### Materials provided
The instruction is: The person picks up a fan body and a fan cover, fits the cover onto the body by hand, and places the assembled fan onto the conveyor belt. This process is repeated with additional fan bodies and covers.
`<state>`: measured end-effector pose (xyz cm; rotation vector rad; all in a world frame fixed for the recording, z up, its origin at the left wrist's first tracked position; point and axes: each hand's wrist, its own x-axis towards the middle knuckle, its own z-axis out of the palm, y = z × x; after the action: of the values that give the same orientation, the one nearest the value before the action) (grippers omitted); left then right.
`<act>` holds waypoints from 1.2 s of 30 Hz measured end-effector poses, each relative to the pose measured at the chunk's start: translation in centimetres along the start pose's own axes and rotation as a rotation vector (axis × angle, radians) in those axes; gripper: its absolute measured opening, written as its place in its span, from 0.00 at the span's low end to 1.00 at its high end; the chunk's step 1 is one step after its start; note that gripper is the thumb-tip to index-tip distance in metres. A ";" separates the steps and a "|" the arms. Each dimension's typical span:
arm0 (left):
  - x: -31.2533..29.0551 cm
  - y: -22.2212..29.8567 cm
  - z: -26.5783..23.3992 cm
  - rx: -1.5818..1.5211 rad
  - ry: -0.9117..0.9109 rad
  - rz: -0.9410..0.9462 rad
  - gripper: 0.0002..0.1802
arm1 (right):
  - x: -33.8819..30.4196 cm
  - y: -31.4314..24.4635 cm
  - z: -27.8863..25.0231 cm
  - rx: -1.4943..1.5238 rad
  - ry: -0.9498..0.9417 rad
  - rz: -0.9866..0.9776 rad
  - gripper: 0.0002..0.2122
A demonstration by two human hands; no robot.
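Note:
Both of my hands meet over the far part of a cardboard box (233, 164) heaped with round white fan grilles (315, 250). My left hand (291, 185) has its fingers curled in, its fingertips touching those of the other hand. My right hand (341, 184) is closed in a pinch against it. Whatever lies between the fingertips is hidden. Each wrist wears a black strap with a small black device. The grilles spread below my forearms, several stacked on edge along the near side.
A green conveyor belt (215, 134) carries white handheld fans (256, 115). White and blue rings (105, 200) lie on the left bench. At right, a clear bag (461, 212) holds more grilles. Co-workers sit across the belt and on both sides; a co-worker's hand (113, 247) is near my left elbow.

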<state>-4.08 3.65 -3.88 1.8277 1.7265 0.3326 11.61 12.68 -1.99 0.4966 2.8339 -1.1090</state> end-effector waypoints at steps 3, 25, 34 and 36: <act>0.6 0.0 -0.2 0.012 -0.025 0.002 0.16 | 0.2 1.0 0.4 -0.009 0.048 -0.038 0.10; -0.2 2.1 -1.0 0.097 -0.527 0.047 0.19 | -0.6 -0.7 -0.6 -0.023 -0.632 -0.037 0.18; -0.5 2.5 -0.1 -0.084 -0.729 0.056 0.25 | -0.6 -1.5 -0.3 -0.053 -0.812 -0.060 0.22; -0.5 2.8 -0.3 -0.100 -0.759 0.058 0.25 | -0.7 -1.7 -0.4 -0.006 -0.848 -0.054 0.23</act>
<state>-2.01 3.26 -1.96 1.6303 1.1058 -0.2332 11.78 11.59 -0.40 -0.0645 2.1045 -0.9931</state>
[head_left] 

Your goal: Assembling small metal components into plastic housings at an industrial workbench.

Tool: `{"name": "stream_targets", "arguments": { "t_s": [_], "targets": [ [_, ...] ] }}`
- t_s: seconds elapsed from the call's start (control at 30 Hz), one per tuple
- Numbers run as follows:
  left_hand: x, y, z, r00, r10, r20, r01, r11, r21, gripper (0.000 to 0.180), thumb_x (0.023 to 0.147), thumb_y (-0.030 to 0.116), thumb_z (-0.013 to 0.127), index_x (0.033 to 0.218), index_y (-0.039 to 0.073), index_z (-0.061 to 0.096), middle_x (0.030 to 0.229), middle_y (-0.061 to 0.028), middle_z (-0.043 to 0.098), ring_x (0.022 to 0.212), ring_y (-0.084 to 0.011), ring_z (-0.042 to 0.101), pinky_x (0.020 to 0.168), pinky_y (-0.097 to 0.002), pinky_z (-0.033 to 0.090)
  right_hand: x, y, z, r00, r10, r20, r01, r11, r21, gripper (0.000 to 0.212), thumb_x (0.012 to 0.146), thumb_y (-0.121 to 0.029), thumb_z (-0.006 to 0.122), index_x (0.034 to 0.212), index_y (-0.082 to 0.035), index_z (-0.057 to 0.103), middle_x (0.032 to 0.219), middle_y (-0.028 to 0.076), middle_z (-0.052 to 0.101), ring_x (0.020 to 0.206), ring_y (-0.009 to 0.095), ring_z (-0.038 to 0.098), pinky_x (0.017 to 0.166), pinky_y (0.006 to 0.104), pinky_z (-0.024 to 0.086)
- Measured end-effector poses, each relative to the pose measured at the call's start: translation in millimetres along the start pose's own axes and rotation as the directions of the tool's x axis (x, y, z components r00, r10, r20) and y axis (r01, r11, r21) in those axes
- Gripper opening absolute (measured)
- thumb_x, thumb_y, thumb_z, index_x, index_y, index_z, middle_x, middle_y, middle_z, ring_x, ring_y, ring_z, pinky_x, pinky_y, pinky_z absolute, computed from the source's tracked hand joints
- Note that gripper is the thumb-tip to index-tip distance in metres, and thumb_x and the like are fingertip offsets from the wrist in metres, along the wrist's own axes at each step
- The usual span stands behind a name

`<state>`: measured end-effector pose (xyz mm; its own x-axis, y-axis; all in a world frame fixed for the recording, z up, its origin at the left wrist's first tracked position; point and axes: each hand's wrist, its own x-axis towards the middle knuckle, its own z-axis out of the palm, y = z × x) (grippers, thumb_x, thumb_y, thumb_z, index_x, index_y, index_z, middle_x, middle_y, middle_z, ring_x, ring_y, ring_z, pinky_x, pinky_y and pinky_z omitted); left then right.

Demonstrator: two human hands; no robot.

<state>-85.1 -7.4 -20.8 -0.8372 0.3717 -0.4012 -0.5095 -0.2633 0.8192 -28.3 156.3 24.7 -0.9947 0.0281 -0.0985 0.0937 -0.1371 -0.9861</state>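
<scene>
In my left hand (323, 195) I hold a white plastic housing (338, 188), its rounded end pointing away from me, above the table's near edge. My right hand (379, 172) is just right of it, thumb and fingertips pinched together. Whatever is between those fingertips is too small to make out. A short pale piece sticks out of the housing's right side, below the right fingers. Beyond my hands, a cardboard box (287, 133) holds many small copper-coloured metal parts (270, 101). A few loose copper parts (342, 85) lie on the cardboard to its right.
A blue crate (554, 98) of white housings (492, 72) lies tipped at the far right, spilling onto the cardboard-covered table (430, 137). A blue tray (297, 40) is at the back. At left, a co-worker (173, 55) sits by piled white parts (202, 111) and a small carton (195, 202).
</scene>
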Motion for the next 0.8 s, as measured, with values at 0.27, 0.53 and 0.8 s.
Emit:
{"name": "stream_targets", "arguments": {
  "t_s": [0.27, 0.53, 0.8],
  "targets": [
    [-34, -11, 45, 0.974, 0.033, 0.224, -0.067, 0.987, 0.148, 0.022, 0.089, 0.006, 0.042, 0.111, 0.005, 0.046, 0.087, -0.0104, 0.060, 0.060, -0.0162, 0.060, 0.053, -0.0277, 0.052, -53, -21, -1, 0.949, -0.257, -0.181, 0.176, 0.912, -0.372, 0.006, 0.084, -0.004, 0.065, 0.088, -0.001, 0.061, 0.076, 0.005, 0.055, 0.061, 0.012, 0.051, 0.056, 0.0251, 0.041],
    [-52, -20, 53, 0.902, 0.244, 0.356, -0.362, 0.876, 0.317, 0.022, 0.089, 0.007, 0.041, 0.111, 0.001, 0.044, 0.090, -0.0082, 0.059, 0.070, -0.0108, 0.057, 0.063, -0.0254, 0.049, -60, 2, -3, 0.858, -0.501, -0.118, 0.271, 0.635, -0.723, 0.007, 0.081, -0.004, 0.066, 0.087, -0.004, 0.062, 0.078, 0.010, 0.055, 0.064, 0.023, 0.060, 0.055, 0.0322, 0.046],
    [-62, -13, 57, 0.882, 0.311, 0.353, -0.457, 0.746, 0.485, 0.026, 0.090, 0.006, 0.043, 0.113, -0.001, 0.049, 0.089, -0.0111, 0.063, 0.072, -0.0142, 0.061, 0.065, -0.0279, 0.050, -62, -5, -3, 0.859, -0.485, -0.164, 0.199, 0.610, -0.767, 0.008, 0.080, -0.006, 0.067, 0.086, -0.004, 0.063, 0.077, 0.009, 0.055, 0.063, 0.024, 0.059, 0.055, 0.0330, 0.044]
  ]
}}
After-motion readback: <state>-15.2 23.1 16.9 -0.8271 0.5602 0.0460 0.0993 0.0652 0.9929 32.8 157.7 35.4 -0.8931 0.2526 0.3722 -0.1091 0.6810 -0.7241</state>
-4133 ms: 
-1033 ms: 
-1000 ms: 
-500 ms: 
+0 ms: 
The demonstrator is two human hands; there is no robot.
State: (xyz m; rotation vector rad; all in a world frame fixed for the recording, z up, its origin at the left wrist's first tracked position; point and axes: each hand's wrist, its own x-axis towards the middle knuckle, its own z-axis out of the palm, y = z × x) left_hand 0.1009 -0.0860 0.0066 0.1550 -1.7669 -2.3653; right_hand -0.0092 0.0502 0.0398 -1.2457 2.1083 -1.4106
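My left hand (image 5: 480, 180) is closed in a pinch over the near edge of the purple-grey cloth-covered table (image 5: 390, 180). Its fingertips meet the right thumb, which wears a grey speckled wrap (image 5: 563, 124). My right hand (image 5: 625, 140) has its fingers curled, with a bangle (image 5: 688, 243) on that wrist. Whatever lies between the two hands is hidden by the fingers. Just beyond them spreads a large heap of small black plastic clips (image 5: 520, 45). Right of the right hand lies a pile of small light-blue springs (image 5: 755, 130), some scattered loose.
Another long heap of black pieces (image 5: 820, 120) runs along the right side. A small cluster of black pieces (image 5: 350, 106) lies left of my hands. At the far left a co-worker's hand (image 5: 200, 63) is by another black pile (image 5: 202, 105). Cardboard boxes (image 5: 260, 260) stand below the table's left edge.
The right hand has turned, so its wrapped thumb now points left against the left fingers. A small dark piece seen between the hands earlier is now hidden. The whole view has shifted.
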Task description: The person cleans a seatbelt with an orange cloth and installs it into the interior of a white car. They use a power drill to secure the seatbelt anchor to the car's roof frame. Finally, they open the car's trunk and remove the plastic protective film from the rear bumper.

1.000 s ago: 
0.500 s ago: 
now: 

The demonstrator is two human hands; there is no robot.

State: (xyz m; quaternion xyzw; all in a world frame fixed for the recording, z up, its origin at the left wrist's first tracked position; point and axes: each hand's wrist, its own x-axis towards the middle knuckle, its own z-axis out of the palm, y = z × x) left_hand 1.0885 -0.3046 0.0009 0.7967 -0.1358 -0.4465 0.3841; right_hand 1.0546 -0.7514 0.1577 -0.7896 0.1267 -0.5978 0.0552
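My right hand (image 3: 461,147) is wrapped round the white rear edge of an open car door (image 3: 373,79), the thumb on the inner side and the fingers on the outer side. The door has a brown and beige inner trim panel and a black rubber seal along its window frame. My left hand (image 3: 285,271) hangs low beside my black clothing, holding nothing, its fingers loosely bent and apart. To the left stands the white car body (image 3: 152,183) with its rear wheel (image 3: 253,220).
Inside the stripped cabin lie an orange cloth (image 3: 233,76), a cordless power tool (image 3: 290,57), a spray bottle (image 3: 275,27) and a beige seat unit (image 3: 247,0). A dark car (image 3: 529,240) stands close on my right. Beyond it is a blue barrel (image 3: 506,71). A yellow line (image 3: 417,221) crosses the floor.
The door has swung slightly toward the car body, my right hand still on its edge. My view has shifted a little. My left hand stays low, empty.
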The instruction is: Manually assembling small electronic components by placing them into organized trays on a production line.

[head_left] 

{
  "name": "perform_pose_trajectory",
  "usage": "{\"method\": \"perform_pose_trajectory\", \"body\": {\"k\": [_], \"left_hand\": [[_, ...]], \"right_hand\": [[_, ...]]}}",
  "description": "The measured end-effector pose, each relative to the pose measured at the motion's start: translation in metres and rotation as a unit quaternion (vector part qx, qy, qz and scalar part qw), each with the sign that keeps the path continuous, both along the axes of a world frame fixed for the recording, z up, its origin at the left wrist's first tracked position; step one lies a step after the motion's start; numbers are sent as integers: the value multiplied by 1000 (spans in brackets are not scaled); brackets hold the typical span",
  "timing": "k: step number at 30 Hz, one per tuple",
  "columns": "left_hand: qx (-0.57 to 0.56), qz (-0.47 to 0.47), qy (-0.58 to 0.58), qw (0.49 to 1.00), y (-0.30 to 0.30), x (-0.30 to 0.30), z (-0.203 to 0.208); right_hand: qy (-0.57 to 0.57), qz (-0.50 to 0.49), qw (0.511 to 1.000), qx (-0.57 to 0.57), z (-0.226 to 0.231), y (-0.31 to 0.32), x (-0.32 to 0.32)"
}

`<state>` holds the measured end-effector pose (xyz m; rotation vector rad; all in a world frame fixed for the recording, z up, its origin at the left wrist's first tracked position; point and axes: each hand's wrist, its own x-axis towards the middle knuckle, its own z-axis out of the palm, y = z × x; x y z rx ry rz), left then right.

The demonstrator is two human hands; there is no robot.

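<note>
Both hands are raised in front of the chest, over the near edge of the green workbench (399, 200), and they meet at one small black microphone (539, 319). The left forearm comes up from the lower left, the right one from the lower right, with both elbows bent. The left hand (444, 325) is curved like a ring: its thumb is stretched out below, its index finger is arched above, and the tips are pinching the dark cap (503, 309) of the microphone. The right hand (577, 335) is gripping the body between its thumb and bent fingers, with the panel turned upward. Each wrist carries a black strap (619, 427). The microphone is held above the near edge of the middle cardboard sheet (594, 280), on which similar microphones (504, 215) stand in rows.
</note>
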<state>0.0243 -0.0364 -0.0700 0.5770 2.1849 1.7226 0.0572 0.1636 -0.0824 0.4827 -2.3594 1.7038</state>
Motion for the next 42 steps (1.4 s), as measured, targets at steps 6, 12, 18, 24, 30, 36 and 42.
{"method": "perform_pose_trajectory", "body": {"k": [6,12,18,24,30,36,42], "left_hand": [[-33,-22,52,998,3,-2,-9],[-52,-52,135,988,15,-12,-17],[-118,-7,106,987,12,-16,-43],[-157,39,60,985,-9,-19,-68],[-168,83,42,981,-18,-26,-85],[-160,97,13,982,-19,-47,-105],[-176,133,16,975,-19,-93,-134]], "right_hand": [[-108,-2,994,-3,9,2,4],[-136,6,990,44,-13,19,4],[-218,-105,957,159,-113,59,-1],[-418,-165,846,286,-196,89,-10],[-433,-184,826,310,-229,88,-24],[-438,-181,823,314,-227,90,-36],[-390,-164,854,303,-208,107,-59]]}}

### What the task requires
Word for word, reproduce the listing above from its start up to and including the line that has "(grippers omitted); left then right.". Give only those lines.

### Solution to this problem
The instruction is: The person picks up a fan body and a fan cover, fits the cover onto the body by hand, and places the assembled fan onto the conveyor belt. This process is repeated with additional fan bodies and covers.
`<state>`: measured end-effector pose (xyz cm; rotation vector rad; all in a world frame fixed for the recording, z up, its origin at the left wrist's first tracked position; point and axes: each hand's wrist, its own x-axis towards the middle knuckle, its own z-axis out of the palm, y = z × x; after the action: of the values that give the same orientation, the one nearest the value before the action) (grippers omitted); left then right.

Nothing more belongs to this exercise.